Molecular Zoo: The TALE’s Tale

This post represents the first in what I hope will be an ongoing series on the molecules that make biology, well, interesting! (It also happens to be my 50th post ever on this blog). Being alive requires taking chemistry to the extreme. At the heart of every cell is the massive information storage molecule, DNA. DNA itself contains the chemical code to produce all the proteins and RNAs of the cell. The human genome alone contains the instructions for building tens of thousands of proteins, which carry out a wide range of jobs that include breaking down food, maintaining cell shape, switching genes on and off, and more.

When it comes to promoting the beauty of biological molecules, nobody does it better than David Goodsell, whose Molecule of the Month page at the PDB is without compare. Having read his book The Machinery of Life several years ago, I will forever be awe-inspired by the molecules that make life possible. In this series I hope that, in addition to talking about old favorites, I will be able to present unique molecules that often go unnoticed. The first comes from a bacterium whose survival depends on invading and hijacking the cells of unsuspecting plants.

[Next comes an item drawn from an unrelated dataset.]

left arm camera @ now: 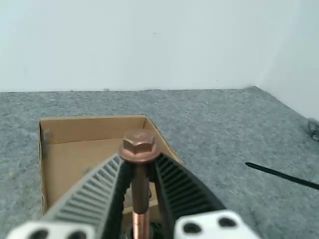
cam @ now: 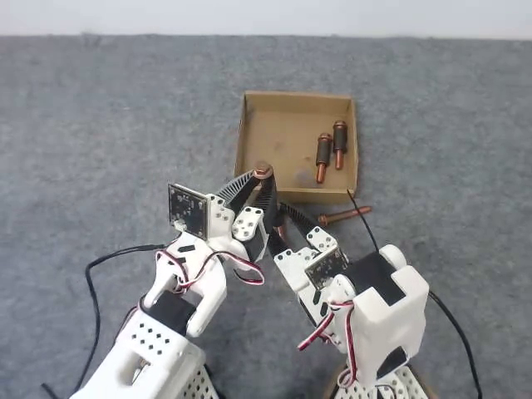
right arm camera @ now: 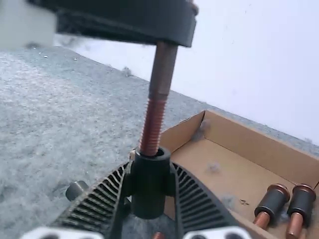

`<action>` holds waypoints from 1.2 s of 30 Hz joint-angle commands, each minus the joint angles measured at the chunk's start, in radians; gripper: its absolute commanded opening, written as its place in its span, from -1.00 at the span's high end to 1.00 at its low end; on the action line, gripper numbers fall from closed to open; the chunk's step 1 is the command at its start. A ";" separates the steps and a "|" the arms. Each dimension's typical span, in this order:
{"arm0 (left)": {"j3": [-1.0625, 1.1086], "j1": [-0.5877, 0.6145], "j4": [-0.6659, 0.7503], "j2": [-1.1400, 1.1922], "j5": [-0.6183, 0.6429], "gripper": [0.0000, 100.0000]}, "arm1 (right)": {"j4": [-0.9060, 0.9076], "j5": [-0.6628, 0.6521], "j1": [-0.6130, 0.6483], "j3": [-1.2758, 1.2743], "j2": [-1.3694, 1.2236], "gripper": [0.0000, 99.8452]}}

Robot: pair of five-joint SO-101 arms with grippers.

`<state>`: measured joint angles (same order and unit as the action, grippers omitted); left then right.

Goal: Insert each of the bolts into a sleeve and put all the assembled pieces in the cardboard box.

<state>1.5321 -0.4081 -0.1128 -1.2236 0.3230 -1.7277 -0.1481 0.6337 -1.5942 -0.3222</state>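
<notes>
Where the left arm (cam: pixel 179 303) and the right arm (cam: pixel 378 307) met: the middle of the high view, just below the near wall of the cardboard box (cam: pixel 283 133).
Left gripper (left arm camera: pixel 138 167): its fingers were closed tight on the bolt's stem, just under the head.
Bolt (left arm camera: pixel 138 145): it stood straight up, head on top, and its screw end sat in the mouth of the sleeve.
Right gripper (right arm camera: pixel 149 174): its fingers were pinched on the sleeve from both sides.
Sleeve (right arm camera: pixel 148 194): black and upright, right under the bolt, low in the middle of the right wrist view.
Cardboard box: it sat open on the grey carpet (cam: pixel 100 125), in the upper middle of the high view.
Finished pieces (cam: pixel 323 158): two lay side by side in the right part of the box.
Loose bolt (cam: pixel 343 215): it lay on the carpet just below the box's lower right corner.
Spare sleeve (right arm camera: pixel 76 189): a small dark one lay on the carpet at the lower left of the right wrist view.
</notes>
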 commanded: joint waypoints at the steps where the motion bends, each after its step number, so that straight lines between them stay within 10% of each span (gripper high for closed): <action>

Members of the parasitic bacterial genus Xanthomonas have a peculiar survival strategy. When infecting a plant, they release proteins called TALEs (short for transcription activator-like effectors) into the host cell. There they interact with the host genome to switch on certain genes that make the plant cell a more favorable host to the invaders. In other words, these bacteria are producing eukaryotic transcription factors to manipulate the host cell. The TALE genotype lies in a bacterial genome, but the phenotype is realized by a plant cell!

As if that weren’t enough, TALEs have a stunningly unique structure and mode of action. Far from being a blob of a protein, TALEs have an elegant repeating structure, with a one-to-one correspondence between a repeating protein element and a base of DNA. The image at the top of the page shows a TALE binding to its DNA target. The TALE is colored to highlight its repeating units, which each binds to a single base in the DNA. The entire TALE is encoded in a single gene. The picture below that shows a cutaway view looking down the double helix, showing you the tightness of contact the TALE makes with DNA.

Given its structure, biologists were quick to hypothesize that TALEs operate by a code. Since there is a one-to-one correspondence between protein unit and DNA base, perhaps there is also a chemical code where particular sets of recognition amino acids in the TALE correspond to each of the four bases of DNA. It’s since been discovered that in each repeating unit two amino acids act to recognize a base of DNA. Since these two amino acids are repeated in the same position of each of the TALE’s units, though their identities vary, they are called repeat-variable diresidues (RVDs). There do appear to be general rules, but there are a lot of factors to consider. A recent report (Streubel et al., 2010), for instance, recommends incorporating RVDs that bind strongly to their recognition bases with hydrogen bonds. Some amino acids do not form hydrogen bonds, so even though they might confer high specificity of binding, the TALE falls off the DNA too easily. The same study showed that TALE units are not completely modular. Asparagine + isoleucine usually binds to adenine, but not if it is used in a repeat. Likewise with asparagine + glycine, which usually binds thymine. However, repeats of histidine + aspartic acid bound repeats of cytosine; and repeats of asparagine + asparagines bound repeats of guanine (but not adenine, which they were thought to do). The original (“naïve”) TALE code is shown in the table.

Though challenges remain, TALEs are interesting proteins to engineer. They have the rare advantage of a general set of rules and a clear starting point.